Dori's lamp glowed faintly, causing tips of his fingers to tingle. Worn edges beckoned him, the bitterness on his tongue manifested as a desire to reach out and—
Dori covered the lamp with both hands and put it away from the table.
"I'm sorry, darling, but this one's not for sale even if you had all the money in the world," she continued smiling, although now it looked much closer to a tiger grin. "You felt it, right? A powerful thingy. My best investment."
Tighnari fought the urge to shut his eyes, driving away the obsessive desire to follow the scent and try touching the copper anyway. Instead, he clawed at his knee—faint pain sobered him up and returned focus. He recalled just where and in front of whom he was sitting.
"No tea," he shook his cotton head. He didn't trust Dori. Even the baklava, a personal favorite of Tighnari which he didn't eat ever since his birthday, even that couldn't make him lose his head; he was not a hungry student or a stray dog to gobble at every pittance. "So, it is a real thing."
"Of course, it is a real thing!" Dori fixed her glasses, caressing the lamp gently with the tips of her fingers. "Haven't you heard this wonderful story?

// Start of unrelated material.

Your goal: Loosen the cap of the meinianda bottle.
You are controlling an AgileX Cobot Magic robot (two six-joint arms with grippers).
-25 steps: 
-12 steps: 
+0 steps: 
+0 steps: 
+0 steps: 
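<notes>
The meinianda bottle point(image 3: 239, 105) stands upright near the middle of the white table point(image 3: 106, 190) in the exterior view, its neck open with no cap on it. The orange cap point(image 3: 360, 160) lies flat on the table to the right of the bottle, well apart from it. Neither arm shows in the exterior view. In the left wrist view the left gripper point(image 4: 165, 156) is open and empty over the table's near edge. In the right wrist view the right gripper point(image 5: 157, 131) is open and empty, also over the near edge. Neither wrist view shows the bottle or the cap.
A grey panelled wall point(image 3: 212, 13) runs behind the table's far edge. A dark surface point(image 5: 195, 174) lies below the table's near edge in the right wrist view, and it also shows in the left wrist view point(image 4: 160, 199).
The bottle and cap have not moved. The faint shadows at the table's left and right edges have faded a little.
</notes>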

A small poor girl from an orphanage found an ancient lamp in the attic, deceived the mighty ancient spirit dwelling within, and ever since then, whatever she tried to do was bound to succeed. The mighty jinni gave her wealth and prosperity..."

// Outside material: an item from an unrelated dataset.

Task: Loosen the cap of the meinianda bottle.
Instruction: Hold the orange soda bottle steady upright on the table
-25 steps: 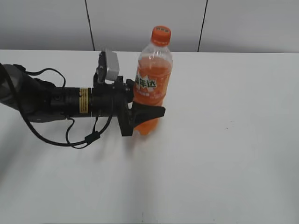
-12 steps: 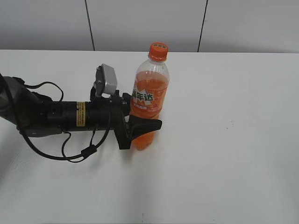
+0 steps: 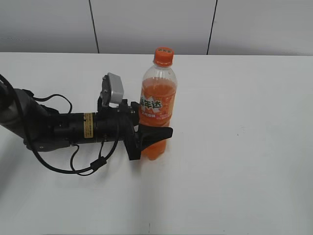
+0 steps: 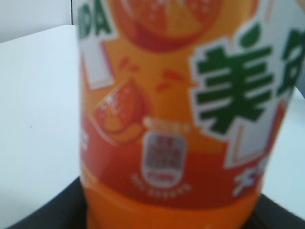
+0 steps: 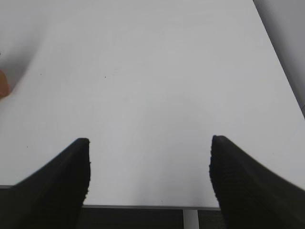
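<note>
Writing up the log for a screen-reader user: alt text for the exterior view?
The left gripper clamps the lower body of the upright meinianda bottle on a white table, arm reaching in from the left. The cap is on and untouched.

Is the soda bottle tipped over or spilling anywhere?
No, nothing looks wrong. The bottle stands upright on the white table with its orange cap still on, and no drink is spilled. The left gripper holds it low on its body.
</note>
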`<state>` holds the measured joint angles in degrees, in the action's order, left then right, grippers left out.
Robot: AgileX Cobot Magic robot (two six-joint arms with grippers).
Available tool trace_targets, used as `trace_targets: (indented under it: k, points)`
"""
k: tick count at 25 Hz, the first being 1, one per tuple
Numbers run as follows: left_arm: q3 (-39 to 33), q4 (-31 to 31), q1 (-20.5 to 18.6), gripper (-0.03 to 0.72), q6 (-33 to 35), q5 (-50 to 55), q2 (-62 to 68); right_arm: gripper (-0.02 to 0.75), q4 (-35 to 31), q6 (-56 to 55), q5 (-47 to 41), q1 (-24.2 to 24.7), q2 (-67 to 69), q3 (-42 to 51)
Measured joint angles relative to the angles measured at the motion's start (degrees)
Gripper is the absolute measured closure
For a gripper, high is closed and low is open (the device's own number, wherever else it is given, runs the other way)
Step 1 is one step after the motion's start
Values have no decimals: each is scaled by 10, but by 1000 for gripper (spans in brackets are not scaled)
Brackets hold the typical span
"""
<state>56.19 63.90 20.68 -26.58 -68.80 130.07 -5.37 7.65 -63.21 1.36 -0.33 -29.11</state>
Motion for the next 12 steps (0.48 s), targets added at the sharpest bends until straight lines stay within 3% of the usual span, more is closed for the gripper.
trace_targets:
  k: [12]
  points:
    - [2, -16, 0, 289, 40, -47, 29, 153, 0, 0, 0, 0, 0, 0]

Tighnari shook his head again. He already knew the fairy tale circulating in the media, but actually trying to find proof for Dori's biography was akin to seeking the Atlantis—and she was far younger than Atlantis. Well, at least her makeup and hairdo worked really hard to pull that off.
"You had business to discuss. What is it?"

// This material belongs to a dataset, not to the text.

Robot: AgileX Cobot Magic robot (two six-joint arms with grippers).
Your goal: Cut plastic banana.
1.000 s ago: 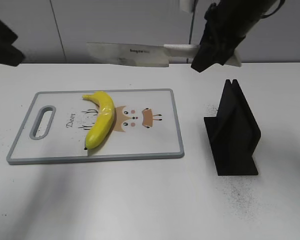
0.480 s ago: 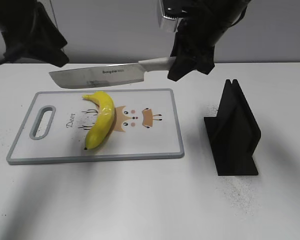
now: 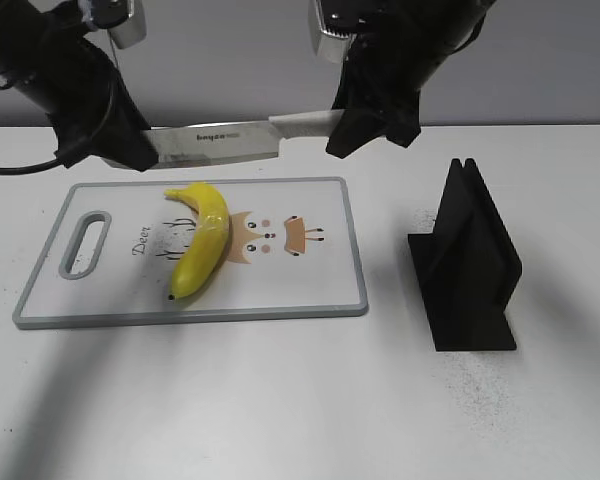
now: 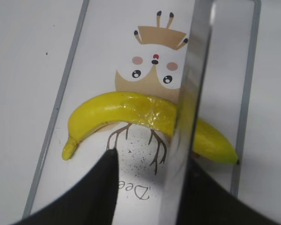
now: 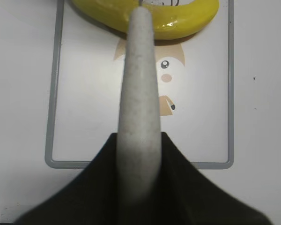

Dori's curls swayed. Her sly look sowed seeds of suspicion that the lamp was left on the desk on purpose—that Tighnari was tested. She started the first interview without even warning him.
"Straight down to business, huh? Well, if you insist. Even better, my time is precious," Dori opened the drawers and started rummaging there deliberately slowly. Papers with numbers and charts replaced fruits and sweets. "So, my darling, this is the debt that you owe me. In my humble opinion, that's a little bit too much for you."
Dori's humbleness was self-evidently disclosed that her harem pants cost three times the number on the paper. Tighnari swallowed. The number was not that hefty for someone with a good, secure job and a decent income, but Tighnari didn't have either. Dori knew that better than most.
"And this," a new paper dropped on top of the rest, "is your future work contract. Look here," Dori tapped the lower line with her nail, "this is the money you'll get if you do what I say."
Tighnari swallowed once again, louder, heavier.
For a few long seconds he was staring at the white paper, searching for giant red letters 'Do not fall for it, it is a trap'. His head was spinning, mouth filled with viscous saliva. He came to regret not heeding Zakariya's advice for guzzling down a bottle of medical alcohol.
"What's the catch then?" Tighnari asked, once he regained his ability to speak steadily. "This is a lot."
"I am willing to pay generously for exceptional skills," Dori smiled wide. "And you, my darling... It's quite hard to find people like you."
Like you.
Then, Tighnari was right about Dori from the very beginning—she latched onto his ears and a tail.
"What do you need me to do?"
"It is quite a long story," Dori spun another round on her armchair. "Help yourself to some tea and let me tell you sincerely why I'm ready to cover your entire debt. Now, darling, tell me..." her eyes pierced Tighnari with keen interest, "have you ever heard about the Staff of King Deshret?"